Op 25 maart 2021 heeft het Gerecht in Eerste Aanleg van Aruba uitspraak gedaan in een zaak waarbij een appellante in beroep ging tegen een beslissing van de Sociale Verzekeringsbank. De bank had op 13 januari 2020 besloten dat de appellante vanaf 18 december 2019 geen recht meer had op ziekengeld in verband met rugpijn, die het gevolg zou zijn van kanaalstenose. De bank stelde dat er twee jaar waren verstreken sinds de melding van de ziekte, waardoor het recht op ziekengeld verviel. De appellante, bijgestaan door haar advocaat, betwistte deze beslissing en voerde aan dat haar rugklachten het gevolg waren van een ongeval op het werk op 11 juli 2019, waarbij zij was uitgegleden en letsel aan haar rechterschouder had opgelopen. De bank voerde echter aan dat de rugklachten voortkwamen uit eerdere degeneratieve afwijkingen en dat de appellante geen recht had op ziekengeld voor dezelfde ziekteoorzaak, zoals bepaald in artikel 5, lid 1 van de Landsverordening Ziekteverzekering.

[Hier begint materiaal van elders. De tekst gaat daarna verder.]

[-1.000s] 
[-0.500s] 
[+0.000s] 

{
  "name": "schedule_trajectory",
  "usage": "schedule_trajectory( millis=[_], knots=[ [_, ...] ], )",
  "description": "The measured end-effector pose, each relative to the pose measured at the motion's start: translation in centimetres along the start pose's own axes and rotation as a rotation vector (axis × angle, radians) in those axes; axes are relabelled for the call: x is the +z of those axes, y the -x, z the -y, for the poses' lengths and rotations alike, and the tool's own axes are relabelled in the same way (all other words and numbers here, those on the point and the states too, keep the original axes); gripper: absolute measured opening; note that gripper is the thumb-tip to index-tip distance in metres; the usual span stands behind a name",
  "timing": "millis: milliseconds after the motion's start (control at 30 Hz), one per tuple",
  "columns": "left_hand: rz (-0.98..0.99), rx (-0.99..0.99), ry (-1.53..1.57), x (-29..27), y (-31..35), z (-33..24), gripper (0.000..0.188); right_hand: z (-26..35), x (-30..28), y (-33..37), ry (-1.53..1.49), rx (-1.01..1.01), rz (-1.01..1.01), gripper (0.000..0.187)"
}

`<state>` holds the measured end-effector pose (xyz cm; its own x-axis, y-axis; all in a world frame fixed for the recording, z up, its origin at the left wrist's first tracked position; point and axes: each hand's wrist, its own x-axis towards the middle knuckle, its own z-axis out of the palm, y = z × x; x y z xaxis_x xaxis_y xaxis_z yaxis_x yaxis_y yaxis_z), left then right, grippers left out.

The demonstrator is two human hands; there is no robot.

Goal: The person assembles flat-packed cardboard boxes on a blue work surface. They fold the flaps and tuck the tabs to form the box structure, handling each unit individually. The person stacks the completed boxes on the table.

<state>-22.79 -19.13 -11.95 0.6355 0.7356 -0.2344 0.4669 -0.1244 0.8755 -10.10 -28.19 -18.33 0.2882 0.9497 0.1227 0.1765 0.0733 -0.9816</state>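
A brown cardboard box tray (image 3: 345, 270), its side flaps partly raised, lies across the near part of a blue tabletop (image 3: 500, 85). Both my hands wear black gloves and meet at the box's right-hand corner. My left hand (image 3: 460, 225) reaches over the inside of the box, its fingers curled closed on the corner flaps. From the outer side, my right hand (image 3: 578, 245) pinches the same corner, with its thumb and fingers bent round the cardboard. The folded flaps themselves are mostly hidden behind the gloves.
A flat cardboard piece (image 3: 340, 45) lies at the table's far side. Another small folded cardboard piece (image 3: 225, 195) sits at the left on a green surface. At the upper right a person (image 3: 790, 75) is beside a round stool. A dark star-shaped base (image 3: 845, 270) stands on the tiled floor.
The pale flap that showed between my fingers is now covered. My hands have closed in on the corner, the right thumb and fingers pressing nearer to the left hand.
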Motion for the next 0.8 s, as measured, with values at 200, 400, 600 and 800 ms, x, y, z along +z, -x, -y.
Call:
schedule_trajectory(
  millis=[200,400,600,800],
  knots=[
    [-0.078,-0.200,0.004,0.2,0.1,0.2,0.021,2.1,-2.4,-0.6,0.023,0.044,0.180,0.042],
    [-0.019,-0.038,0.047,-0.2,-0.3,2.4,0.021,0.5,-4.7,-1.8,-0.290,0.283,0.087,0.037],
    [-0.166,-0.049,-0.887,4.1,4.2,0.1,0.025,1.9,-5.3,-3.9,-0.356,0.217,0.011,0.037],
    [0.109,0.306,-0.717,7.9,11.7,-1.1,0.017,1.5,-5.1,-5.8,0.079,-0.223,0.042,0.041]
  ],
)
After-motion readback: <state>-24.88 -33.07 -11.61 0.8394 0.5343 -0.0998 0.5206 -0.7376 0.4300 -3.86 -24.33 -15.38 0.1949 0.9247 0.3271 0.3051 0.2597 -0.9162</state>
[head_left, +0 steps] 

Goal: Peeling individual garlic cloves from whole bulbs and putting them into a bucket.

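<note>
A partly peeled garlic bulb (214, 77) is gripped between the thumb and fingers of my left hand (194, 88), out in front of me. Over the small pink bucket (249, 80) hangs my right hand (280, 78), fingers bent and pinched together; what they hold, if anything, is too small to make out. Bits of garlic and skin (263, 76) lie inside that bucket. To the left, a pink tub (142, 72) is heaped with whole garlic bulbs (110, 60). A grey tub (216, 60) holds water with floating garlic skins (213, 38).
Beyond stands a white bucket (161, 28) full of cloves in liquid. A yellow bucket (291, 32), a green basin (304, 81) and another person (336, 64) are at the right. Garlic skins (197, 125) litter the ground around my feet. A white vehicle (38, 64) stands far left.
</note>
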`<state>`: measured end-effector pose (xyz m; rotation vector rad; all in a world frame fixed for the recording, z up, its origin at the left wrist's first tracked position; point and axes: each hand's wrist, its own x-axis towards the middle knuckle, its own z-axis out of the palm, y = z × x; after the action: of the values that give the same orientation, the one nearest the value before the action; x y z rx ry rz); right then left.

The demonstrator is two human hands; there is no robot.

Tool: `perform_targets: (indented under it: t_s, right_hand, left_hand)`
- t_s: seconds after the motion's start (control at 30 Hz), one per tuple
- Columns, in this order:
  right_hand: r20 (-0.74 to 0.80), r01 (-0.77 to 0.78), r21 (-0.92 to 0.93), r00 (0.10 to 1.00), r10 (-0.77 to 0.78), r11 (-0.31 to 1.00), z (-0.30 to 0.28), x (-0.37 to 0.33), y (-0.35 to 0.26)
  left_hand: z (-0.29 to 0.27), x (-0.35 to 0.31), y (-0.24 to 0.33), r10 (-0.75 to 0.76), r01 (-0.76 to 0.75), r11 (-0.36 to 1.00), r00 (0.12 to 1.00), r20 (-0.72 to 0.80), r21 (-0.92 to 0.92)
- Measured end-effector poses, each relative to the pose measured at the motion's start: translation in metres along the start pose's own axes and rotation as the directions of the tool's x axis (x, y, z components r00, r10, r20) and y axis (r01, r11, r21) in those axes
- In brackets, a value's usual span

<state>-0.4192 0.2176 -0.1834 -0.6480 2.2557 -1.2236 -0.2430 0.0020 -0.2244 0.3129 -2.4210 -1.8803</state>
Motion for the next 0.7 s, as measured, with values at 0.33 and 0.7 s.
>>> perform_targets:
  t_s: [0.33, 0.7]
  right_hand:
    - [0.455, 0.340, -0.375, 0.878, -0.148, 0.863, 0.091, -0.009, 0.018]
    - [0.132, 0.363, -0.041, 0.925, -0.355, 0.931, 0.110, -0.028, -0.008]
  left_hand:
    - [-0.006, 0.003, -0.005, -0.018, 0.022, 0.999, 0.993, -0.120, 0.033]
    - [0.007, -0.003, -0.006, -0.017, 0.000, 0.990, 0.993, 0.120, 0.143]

Tijdens de zitting op 19 november 2020 werd het beroep behandeld. De bank stelde dat de appellante in januari 2014 al pijnbestrijding aan haar rug had ondergaan en dat zij in november 2017 was geopereerd aan haar rug. De bank betoogde dat de rugklachten van de appellante niet gerelateerd waren aan het ongeval in juli 2019, maar eerder voortkwamen uit een progressief beloop van pijnklachten door degeneratieve rugafwijkingen. Het College van Beroep oordeelde dat de rugklachten waarvoor de appellante zich in november 2019 arbeidsongeschikt meldde, het gevolg waren van deze degeneratieve afwijkingen en niet van het ongeval.
Het College concludeerde dat de bank op goede gronden had besloten dat er sprake was van eenzelfde ziekteoorzaak en verklaarde het beroep ongegrond. Tegen deze beslissing staat geen hoger beroep open.